Indian actor (1924–1997)

Vincent Conceição Vaz (born Vicente Conceição Vás; 15 December 1924 – 27 April 1997), known professionally as Vincent de Saligão, was an Indian female impersonator, actor, playwright, composer, singer, and journalist who worked in Tiatr.

==Early life==
Vaz was born as Vicente Conceição Vás on 15 December 1924 in Saligão, Goa, which was part of Portuguese India during the Portuguese Empire. Vaz was raised in a Goan Catholic family, the son of Julio Sebastião Vás, an employee, and Luizinha de Souza, a homemaker from Anjuna, Goa. He had one younger brother, José, (born 1930). While studying at Mater Dei School in Saligão, Vaz engaged in a range of performances, including concerts and theatrical productions, that were organized by the village boys in Saligão. This involvement was a common experience for those with aspirations to become tiatrists in Goa.

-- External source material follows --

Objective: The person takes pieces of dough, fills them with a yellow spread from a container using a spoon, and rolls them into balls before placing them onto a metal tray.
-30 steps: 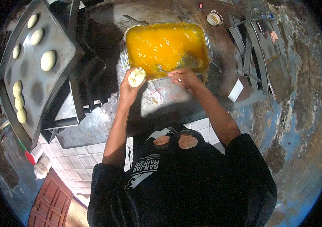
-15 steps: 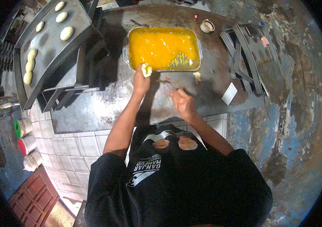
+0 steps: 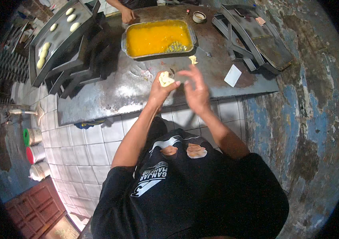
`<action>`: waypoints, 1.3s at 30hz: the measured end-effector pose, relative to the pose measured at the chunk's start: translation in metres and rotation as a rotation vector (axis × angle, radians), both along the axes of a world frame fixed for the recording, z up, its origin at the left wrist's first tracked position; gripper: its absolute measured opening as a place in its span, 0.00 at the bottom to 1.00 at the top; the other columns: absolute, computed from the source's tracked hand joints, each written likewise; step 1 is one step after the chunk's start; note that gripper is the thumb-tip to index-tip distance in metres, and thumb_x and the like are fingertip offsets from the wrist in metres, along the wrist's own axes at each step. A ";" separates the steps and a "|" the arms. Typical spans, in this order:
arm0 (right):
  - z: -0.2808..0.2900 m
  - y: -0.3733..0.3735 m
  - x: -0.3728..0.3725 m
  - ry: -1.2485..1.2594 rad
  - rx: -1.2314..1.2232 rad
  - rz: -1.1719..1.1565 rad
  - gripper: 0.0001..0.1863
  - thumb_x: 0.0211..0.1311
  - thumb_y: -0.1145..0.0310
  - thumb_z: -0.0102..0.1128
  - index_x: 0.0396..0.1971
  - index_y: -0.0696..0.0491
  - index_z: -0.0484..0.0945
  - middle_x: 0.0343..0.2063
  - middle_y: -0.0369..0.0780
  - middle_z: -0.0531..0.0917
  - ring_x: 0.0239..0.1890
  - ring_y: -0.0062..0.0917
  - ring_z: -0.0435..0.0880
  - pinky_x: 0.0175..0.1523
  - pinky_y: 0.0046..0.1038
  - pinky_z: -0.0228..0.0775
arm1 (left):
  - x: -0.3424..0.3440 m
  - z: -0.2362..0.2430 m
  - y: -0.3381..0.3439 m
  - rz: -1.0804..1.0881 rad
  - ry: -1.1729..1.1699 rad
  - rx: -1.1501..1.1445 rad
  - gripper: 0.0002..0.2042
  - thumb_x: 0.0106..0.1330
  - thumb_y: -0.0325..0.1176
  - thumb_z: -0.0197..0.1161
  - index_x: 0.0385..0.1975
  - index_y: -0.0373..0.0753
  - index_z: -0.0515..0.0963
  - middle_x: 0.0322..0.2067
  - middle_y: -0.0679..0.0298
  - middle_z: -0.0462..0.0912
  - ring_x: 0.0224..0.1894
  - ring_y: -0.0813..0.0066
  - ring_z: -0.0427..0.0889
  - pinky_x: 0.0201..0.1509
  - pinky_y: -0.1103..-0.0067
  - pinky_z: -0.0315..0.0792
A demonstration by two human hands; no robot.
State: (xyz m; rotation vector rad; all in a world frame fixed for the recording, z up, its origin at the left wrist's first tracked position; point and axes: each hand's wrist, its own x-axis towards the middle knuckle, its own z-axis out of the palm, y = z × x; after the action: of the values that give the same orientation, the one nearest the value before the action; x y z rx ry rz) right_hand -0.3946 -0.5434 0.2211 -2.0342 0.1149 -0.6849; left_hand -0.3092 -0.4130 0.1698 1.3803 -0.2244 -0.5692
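L hand (image 3: 159, 91) holds 1 dough pc (image 3: 165, 79), prob. 1 spoon (image 3: 172, 72); R hand (image 3: 197, 92) nearby

Both forearms bare, angled up and inward, converging ahead of the torso (image 3: 189, 191). Left forearm (image 3: 135, 131) runs up-right; left hand (image 3: 160, 91) cupped in a grip, thumb (image 3: 173, 85) pointing toward the right hand (image 3: 198, 95). Right forearm (image 3: 224, 130) runs up-left; that hand is loose, fingers (image 3: 197, 77) spread, slightly blurred. Hands close together, small gap, not touching.
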 end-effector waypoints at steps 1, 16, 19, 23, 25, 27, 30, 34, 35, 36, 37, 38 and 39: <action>0.001 -0.008 -0.007 -0.008 0.251 -0.050 0.24 0.62 0.82 0.53 0.60 0.55 0.72 0.54 0.47 0.81 0.61 0.41 0.76 0.67 0.39 0.65 | -0.010 0.018 -0.001 -0.010 0.079 0.010 0.22 0.60 0.33 0.74 0.50 0.40 0.71 0.33 0.71 0.76 0.37 0.82 0.76 0.37 0.83 0.70; -0.001 -0.024 -0.031 0.326 0.444 0.413 0.14 0.62 0.72 0.68 0.46 0.59 0.80 0.35 0.36 0.85 0.39 0.21 0.83 0.48 0.24 0.75 | -0.059 0.066 0.028 -0.172 -0.518 0.359 0.18 0.69 0.40 0.65 0.50 0.33 0.82 0.45 0.55 0.85 0.45 0.67 0.83 0.53 0.72 0.75; 0.047 0.014 -0.034 0.228 0.105 0.503 0.10 0.64 0.72 0.66 0.43 0.61 0.83 0.37 0.37 0.86 0.42 0.22 0.84 0.50 0.24 0.75 | -0.050 0.066 0.064 -0.324 -0.576 0.381 0.19 0.67 0.41 0.67 0.53 0.36 0.81 0.46 0.57 0.86 0.44 0.70 0.82 0.52 0.73 0.75; 0.034 0.034 0.002 -0.064 0.626 0.566 0.20 0.61 0.76 0.66 0.53 0.60 0.77 0.46 0.43 0.83 0.44 0.24 0.84 0.50 0.26 0.77 | -0.056 0.088 0.093 -0.045 -0.427 0.394 0.26 0.72 0.51 0.58 0.62 0.40 0.75 0.44 0.56 0.86 0.42 0.73 0.82 0.48 0.74 0.75; 0.033 0.038 0.019 -0.072 0.720 0.666 0.30 0.60 0.76 0.67 0.62 0.60 0.67 0.45 0.42 0.83 0.44 0.23 0.83 0.50 0.26 0.77 | -0.057 0.094 0.104 0.043 -0.418 0.378 0.30 0.71 0.52 0.59 0.68 0.41 0.68 0.44 0.54 0.86 0.44 0.72 0.82 0.49 0.74 0.75; 0.041 0.044 0.048 0.119 0.572 0.870 0.28 0.60 0.76 0.67 0.61 0.60 0.69 0.42 0.41 0.83 0.42 0.22 0.83 0.48 0.25 0.77 | -0.050 0.103 0.117 0.060 -0.377 0.436 0.43 0.68 0.53 0.62 0.77 0.43 0.48 0.44 0.52 0.85 0.46 0.70 0.80 0.52 0.76 0.73; 0.065 0.076 0.070 0.283 0.143 0.991 0.22 0.62 0.75 0.65 0.56 0.61 0.74 0.36 0.40 0.86 0.39 0.20 0.84 0.46 0.24 0.76 | -0.031 0.089 0.145 0.035 -0.481 0.354 0.36 0.69 0.51 0.61 0.72 0.40 0.61 0.49 0.56 0.83 0.47 0.72 0.79 0.53 0.77 0.72; 0.069 0.142 0.096 -0.056 0.271 0.578 0.23 0.64 0.64 0.66 0.54 0.60 0.76 0.43 0.46 0.85 0.46 0.32 0.85 0.54 0.32 0.77 | 0.010 0.093 0.187 0.301 -0.204 0.183 0.25 0.75 0.49 0.55 0.64 0.38 0.74 0.55 0.62 0.80 0.52 0.75 0.78 0.54 0.77 0.71; 0.060 0.154 0.108 -0.252 0.027 0.541 0.27 0.63 0.58 0.68 0.56 0.60 0.74 0.47 0.47 0.83 0.50 0.34 0.82 0.57 0.33 0.74 | 0.025 0.102 0.188 0.344 -0.309 -0.021 0.25 0.79 0.51 0.47 0.63 0.40 0.75 0.55 0.61 0.81 0.53 0.76 0.78 0.58 0.78 0.70; 0.052 0.165 0.121 -0.461 -0.213 0.498 0.32 0.61 0.53 0.69 0.57 0.60 0.73 0.51 0.48 0.80 0.55 0.37 0.79 0.60 0.35 0.71 | 0.035 0.111 0.196 0.298 -0.208 -0.065 0.30 0.77 0.56 0.42 0.68 0.41 0.67 0.63 0.59 0.72 0.61 0.74 0.71 0.64 0.78 0.64; 0.046 0.187 0.127 -0.418 -0.142 0.620 0.37 0.56 0.46 0.70 0.56 0.60 0.73 0.55 0.49 0.76 0.58 0.43 0.75 0.64 0.38 0.67 | 0.044 0.116 0.207 0.263 -0.096 -0.102 0.35 0.76 0.62 0.37 0.73 0.42 0.59 0.70 0.57 0.62 0.69 0.71 0.64 0.71 0.77 0.57; 0.045 0.207 0.141 -0.444 -0.170 0.587 0.38 0.54 0.45 0.71 0.54 0.61 0.72 0.52 0.47 0.76 0.55 0.38 0.77 0.61 0.34 0.69 | 0.057 0.116 0.213 0.235 -0.069 -0.271 0.39 0.75 0.66 0.34 0.76 0.43 0.52 0.75 0.56 0.53 0.74 0.69 0.56 0.74 0.77 0.52; 0.044 0.224 0.157 -0.320 0.024 0.579 0.38 0.56 0.44 0.70 0.54 0.60 0.72 0.51 0.45 0.77 0.53 0.33 0.77 0.60 0.33 0.69 | 0.073 0.114 0.224 0.173 -0.064 -0.353 0.43 0.71 0.70 0.30 0.77 0.45 0.40 0.77 0.58 0.42 0.77 0.65 0.47 0.77 0.73 0.45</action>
State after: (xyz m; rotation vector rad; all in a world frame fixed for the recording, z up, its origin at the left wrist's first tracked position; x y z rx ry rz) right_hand -0.2374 -0.3191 0.2650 -1.7797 -0.6248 -0.6157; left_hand -0.2363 -0.1885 0.2841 1.0625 -0.2414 -0.3228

After attending a performance by an established tiatrist, Vaz was inspired to pursue a career in tiatr, the traditional Konkani theater form. At a young age, he wrote and staged his first original tiatr, titled Kustorba, in his hometown, which was well received by local audiences. Vaz's stage productions in Parra, Goa drew the interest of Anton Francis Rod, a well-known tiatr performer of that era. Impressed by Vaz's talent, Rod extended an offer for Vaz to participate in one of his shows, noting the young Vaz's presence and skills. This production also featured the dramatic troupe of Aleixinho de Candolim, providing Vaz with his first major opportunity to showcase his talents as both a singer and actor on the Konkani stage, marking a significant milestone in his career.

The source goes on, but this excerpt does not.